Advantages of Distributed DBS
Since organizations tend to be geographically dispersed, a DDBS fits the organizational structure better than traditional centralized DBS. Each location will have its local data as well as the ability to get needed data from other locations via a communication network. Moreover, the failure of one of the servers at one site won’t render the distributed database system inaccessible. The affected site will be the only one directly involved with that failed server.
If any data is required from a site exhibiting a failure, such data may be retrieved from other locations containing the replicated data. The performance of the system will improve, since several machines take care of distributing the load of the CPU and the I/O. Also, the expansion of the distributed system is relatively easy, since adding a new location doesn’t affect the existing ones.
 Disadvantages of Distributed DBS :
On the other hand, DDBS has several disadvantages.
A distributed system usually exhibits more complexity and cost more than a centralized one. This is true because the hardware and software involved need to maintain a reliable and an efficient system. All the replication and data retrieval from all sites should be transparent to the user. The cost of maintaining the system is considerable since technicians and experts are required at every site.
Another main disadvantage  of distributed database systems is the issue of security.Handling security across several locations is more complicated. In addition, the communication between sites may be
tapped to.

Failures in Distributed DBS :
Several types of failures may occur in distributed database systems:
Transaction Failures:When a transaction fails, it aborts. Thereby, the database must be restored to the state it was in before the transaction started.
Transactions may fail for several reasons. Some failures may be due to deadlock situations or concurrency control algorithms. Site Failures: Site failures are usually due to software or hardware failures. These failures result in the loss of the main memory contents. In distributeddatabase, site failures are of two types:
1).  Total Failure where all the sites of a distributed system fail,
2).  Partial Failure where only some of the sites of a distributed system fail.
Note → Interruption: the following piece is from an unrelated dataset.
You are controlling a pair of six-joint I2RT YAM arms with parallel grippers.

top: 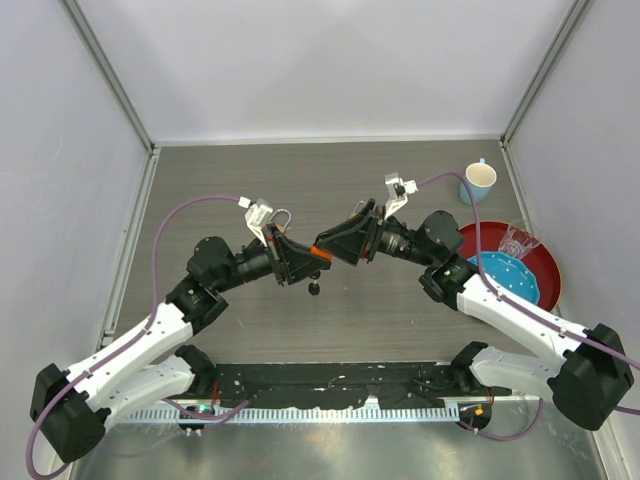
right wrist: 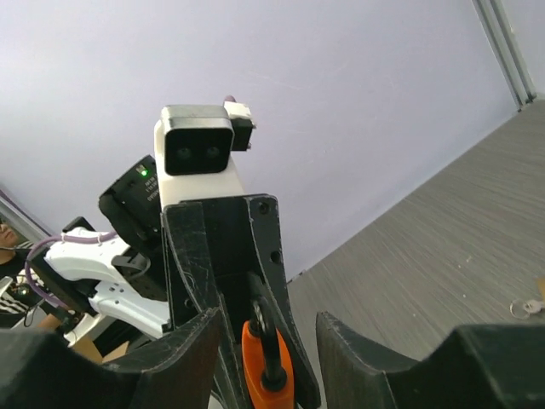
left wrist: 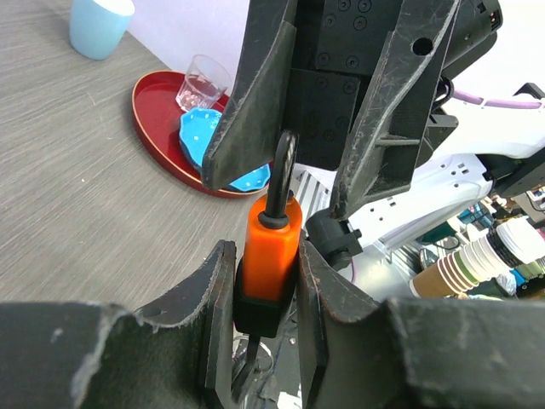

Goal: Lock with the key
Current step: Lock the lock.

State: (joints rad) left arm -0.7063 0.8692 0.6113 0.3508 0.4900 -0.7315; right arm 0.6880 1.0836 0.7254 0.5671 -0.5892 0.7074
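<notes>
Find the orange padlock (left wrist: pixel 274 234) held above the table's centre. The left gripper (left wrist: pixel 266 254) has its jaws partly closed and clamped on the padlock body. The right gripper (left wrist: pixel 277 192) meets it from 3 o'clock, with its jaws apart on either side of the black shackle (left wrist: pixel 283 166). You cannot tell whether they touch it. The red tray (top: pixel 547 264) sits at 3 o'clock.

two white-and-black arms, matte black grippers
the left arm (top: pixel 150 335) and right arm (top: pixel 510 310) wear white link shells between black joint housings; a thin purple cable (top: pixel 190 215) loops to each white wrist camera (right wrist: pixel 197 158), black-faced with two lenses. the left gripper (left wrist: pixel 266 256) and right gripper (right wrist: pixel 268 319) have angular, scuffed black fingers (left wrist: pixel 196 298), and small screws and holes dot the black mount (left wrist: pixel 341 34) behind them.
</notes>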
Media Failures: Such failures refer to the failure of secondary storage devices. The failure itself may be due to head crashes, or controller failure. In these cases, the media failures result in the inaccessibility of part or the entire database stored on such secondary storage.

Communication Failures: Communication failures, as the name implies, are failures in the communication system between two or more sites. This will lead to network partitioning where each site, or several sites grouped together, operates independently. As such, messages from one site won’t reach the other sites and will therefore be lost. The reliability protocols then utilize a timeout mechanism in order to detect undelivered messages. A message is undelivered if the sender doesn’t receive an acknowledgment. The failure of a communication network to deliver messages is known as performance failure.
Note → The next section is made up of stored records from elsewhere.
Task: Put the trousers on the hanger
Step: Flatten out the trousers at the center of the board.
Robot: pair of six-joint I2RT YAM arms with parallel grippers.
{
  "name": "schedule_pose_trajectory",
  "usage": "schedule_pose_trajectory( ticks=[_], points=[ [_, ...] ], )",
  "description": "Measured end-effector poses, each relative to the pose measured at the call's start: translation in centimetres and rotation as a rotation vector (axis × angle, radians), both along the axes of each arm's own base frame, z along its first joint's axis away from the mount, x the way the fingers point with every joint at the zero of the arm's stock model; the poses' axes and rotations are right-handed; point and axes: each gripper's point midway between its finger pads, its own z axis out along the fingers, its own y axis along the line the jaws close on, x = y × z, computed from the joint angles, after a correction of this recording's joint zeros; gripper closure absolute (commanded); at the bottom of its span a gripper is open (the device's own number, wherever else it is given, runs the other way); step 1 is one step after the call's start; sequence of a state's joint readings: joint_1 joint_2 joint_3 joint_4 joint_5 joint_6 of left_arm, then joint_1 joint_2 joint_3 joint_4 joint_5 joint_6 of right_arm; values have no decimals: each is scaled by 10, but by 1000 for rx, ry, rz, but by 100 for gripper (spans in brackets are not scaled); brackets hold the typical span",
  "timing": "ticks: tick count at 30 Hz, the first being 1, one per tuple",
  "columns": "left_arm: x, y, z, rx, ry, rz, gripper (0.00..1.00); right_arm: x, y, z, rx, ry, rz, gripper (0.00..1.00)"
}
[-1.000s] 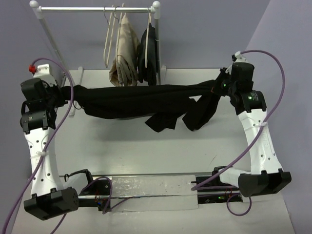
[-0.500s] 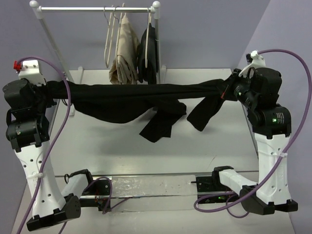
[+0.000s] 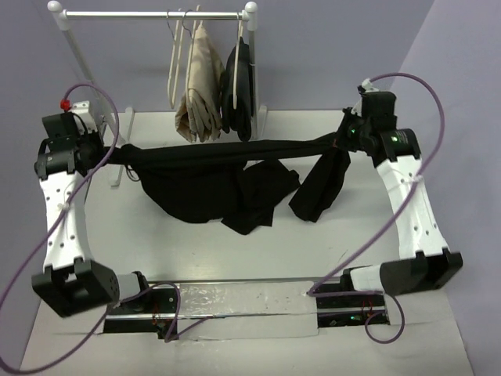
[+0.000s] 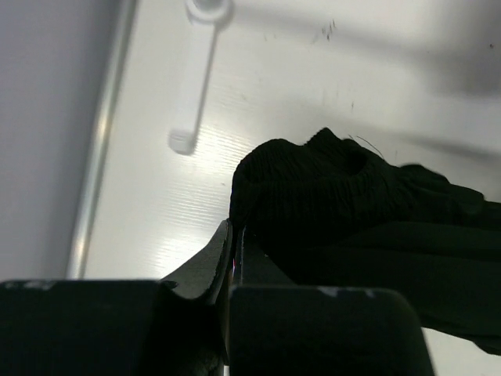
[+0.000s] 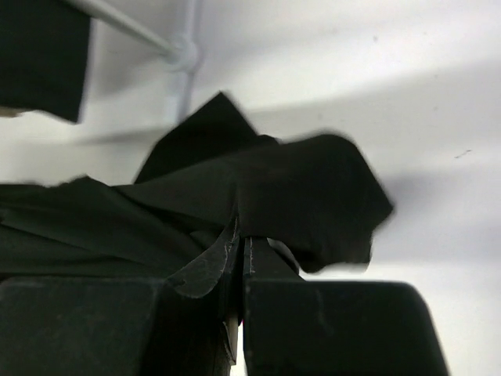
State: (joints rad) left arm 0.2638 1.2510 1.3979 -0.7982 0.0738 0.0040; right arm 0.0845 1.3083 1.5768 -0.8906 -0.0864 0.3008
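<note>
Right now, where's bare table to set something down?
Free: the table strip between the sagging trousers and the near mounting rail. Crowded: mid-table under the trousers, and the far edge below the rack.

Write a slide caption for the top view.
Left gripper and right gripper hold black trousers stretched between them over the table.

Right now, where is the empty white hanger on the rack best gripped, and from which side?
Grip the hanger low on its thin frame, coming from the left, probably. It hangs edge-on from the rail, nothing hangs to its left, and the beige trousers hang close on its right.
</note>
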Motion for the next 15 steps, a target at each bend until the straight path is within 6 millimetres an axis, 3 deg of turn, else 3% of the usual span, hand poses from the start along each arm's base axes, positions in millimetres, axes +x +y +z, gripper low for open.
schedule_pose_trajectory(
  ticks=[4, 9, 11, 15],
  points=[
    [13, 1, -23, -57, 63, 5, 100, 13, 8, -20, -79, 50, -7, 100],
    [7, 13, -9, -36, 10, 37, 100, -3, 27, -23, -124, 7, 21, 100],
    [-6, 19, -15, -19, 8, 54, 100, -20, 31, -46, -120, 38, 26, 100],
    [-41, 31, -58, -10, 109, 99, 100, -60, 51, -117, -108, 203, 55, 72]
  ],
)
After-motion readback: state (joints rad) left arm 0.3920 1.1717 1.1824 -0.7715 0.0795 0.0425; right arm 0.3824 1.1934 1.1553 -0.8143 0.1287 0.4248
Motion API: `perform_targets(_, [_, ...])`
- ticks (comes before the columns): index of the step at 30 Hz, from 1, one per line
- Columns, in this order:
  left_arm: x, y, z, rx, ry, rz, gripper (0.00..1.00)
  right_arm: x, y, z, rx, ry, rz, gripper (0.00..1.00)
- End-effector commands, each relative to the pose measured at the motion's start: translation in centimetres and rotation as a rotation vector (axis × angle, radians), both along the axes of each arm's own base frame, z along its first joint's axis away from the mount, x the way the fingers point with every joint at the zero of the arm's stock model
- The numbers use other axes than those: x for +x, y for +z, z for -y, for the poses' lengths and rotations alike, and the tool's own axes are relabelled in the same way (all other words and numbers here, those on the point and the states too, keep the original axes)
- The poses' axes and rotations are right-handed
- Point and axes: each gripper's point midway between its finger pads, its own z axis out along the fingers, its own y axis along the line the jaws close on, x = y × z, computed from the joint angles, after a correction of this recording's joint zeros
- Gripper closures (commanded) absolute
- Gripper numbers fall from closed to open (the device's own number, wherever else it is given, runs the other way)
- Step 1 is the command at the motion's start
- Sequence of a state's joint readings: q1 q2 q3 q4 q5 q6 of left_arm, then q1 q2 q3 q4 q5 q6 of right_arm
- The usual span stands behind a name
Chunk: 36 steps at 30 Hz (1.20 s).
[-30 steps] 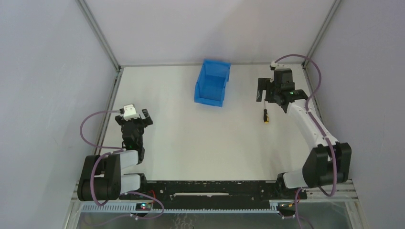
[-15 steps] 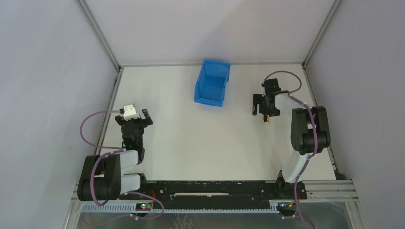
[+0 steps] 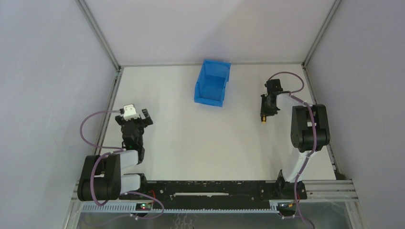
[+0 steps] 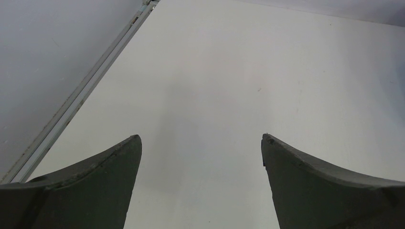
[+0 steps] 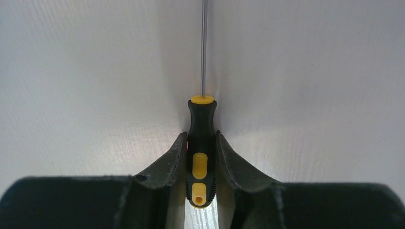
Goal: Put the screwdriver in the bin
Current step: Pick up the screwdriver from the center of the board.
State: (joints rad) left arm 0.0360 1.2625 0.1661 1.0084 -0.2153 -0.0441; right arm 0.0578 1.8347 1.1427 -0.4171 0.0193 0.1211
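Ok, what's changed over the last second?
The right gripper came down over the screwdriver and closed on its handle; a second ago it hovered open nearby. The screwdriver still lies on the table, and the bin and the open left gripper have not moved.

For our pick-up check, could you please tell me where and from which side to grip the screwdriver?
Take the screwdriver by its stubby black-and-yellow handle, from above, one finger on each long side: it lies flat on the table, and the shaft is too thin to pinch. The right hand is shut on the handle this way.
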Motion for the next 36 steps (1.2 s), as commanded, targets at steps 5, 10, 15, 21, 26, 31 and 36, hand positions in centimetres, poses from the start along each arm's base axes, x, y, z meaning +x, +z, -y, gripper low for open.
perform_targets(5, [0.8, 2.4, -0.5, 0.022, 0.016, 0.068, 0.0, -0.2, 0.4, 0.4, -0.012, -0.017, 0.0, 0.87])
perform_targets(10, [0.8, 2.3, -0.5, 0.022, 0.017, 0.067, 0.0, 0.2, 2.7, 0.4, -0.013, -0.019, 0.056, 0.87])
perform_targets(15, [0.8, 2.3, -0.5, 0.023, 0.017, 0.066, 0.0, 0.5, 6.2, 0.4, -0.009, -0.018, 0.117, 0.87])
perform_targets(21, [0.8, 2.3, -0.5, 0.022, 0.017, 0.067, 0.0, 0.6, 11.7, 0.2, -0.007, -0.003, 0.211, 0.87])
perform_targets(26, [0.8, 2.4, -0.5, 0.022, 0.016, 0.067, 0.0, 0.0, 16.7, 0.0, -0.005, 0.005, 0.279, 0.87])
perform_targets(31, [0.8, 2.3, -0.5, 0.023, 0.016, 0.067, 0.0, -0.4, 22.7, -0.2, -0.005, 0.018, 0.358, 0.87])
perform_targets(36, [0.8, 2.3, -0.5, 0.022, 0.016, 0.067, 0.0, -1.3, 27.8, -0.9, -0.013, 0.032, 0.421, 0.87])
A distributed DBMS, a view can be derived from distributed relations, and the access to a view requires the execution of the distributed query corresponding to the view definition.
An important issue in a distributed DBMS is to make view materialization efficient.

View Management in Distributed DBMS
Definition of views in DDBMS is similar as in centralized DBMS
        However, a view in a DDBMS may be derived from fragmented relations stored at different sites Views are conceptually the same as the base relations; therefore we store them in the (possibly) distributed directory/catalogue
        Thus, views might be centralized at one site, partially replicated, fully replicated.
        Queries on views are translated into queries on base relations, yielding distributed queries due to possible fragmentation of data. 
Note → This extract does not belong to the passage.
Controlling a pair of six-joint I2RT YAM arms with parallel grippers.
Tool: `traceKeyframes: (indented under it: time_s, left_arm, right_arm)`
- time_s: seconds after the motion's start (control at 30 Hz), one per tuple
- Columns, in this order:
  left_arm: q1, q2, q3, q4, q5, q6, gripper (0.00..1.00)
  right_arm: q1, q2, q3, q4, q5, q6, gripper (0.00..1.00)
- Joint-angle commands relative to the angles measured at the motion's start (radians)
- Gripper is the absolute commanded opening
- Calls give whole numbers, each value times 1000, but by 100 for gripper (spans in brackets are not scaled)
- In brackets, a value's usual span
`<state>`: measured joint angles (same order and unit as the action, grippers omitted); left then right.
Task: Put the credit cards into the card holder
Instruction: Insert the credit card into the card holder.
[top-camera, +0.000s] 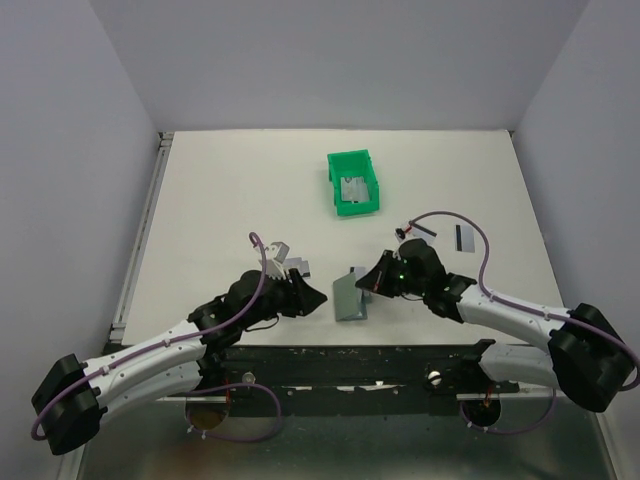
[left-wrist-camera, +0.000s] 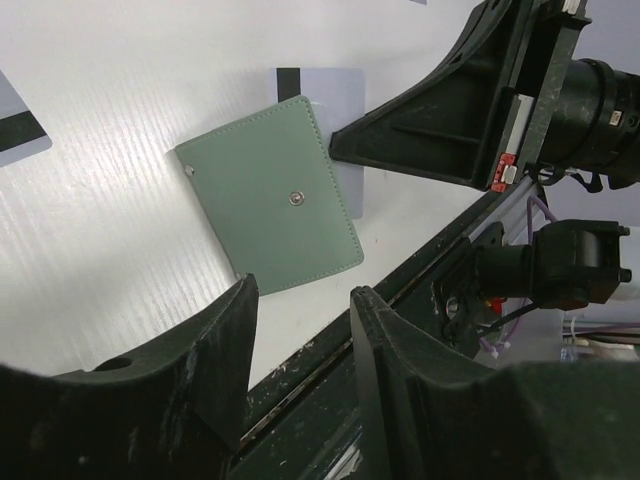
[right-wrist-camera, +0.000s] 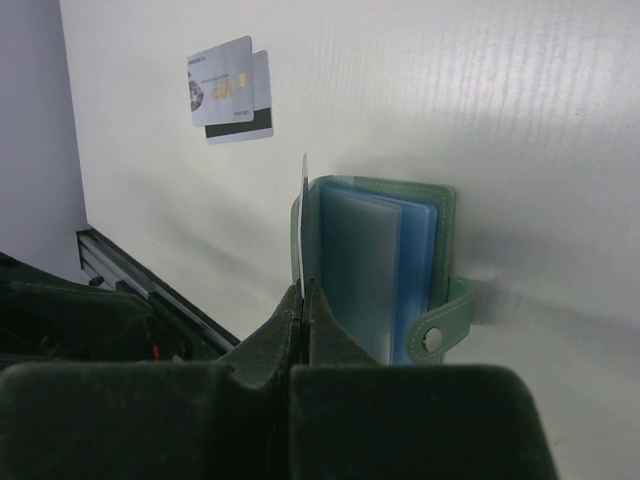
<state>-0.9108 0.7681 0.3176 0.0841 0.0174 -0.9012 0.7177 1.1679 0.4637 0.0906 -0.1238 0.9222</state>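
The card holder (top-camera: 349, 296) stands half-open near the table's (top-camera: 230, 200) front edge, a credit card (left-wrist-camera: 336, 88) pinched tight in my right gripper (right-wrist-camera: 303, 296) against one cover, my left gripper (left-wrist-camera: 300, 335) hanging open, empty, just beside it.

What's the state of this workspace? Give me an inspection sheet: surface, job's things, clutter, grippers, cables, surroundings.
Surface: white table, no spills seen.
Job's things: grey-green folding card holder open, blue pockets showing; silvery-grey credit card pinched edge-on at its cover; two overlapping cards lying loose; one black-striped card loose on the right.
Clutter: bright green plastic bin, silvery item inside.
Grippers: left gripper open, empty; right gripper shut on the credit card.
Cables: purple cables loop off both arms, no snag seen.
Surroundings: plain grey walls; nothing else seen.
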Motion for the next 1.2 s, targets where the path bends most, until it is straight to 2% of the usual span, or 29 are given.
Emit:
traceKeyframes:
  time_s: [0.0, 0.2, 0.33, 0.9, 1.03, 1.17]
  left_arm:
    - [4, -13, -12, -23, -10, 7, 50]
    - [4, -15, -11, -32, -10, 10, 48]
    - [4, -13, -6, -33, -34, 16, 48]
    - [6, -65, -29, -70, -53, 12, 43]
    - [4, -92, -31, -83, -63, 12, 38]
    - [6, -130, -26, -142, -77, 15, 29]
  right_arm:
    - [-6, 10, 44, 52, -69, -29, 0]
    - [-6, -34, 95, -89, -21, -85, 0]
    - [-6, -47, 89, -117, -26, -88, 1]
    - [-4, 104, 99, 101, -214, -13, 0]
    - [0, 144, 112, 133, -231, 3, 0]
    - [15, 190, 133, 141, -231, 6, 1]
Views derived from distributed relations may be costly to evaluate. Since in a given organization it is likely that many users access the same views, some proposals have been made to optimize view derivation. View derivation is done by merging the view qualification with the query qualification. 
An alternative solution proposed is to avoid view derivation by maintaining actual version of the views, called snapshots. A snapshot represent a particular state of the database and is therefore static, meaning that it does not reflect update to base
relation.Snapshots are useful when users are not particularly interested in seeing the most recent version of the database. They are managed as temporary relations in the sense that they do not have access methods other than sequential scanning.
Query expressed on a snapshot will not exploit indices available on the base relation from which it is derived. Access through snapshots seems more adequate for queries that have bad selectivity and scan the entire snapshot.
In this case a snapshot behaves more like a predefined answer to a query. It is necessary to recalculate snapshots periodically. Snapshots derived by selection andprojection, only the difference needs to be calculated. 


Database link in DBMS

Use the CREATE DATABASE LINK statement to create a database link. A database link is a schema object in one database that enables you to access objects on another database. The other database need not be an Oracle Database system. However, to access non-Oracle systems you must use Oracle Heterogeneous Services.
Once you have created a database link, you can use it to refer to tables and views on the other database. In SQL statements, you can refer to a table or view on the other database by appending @dblink to the table or view name. You can query a table or view on the other database with the SELECT statement. You can also access remote tables and views using any INSERT, UPDATE, DELETE, or LOCK TABLE statement.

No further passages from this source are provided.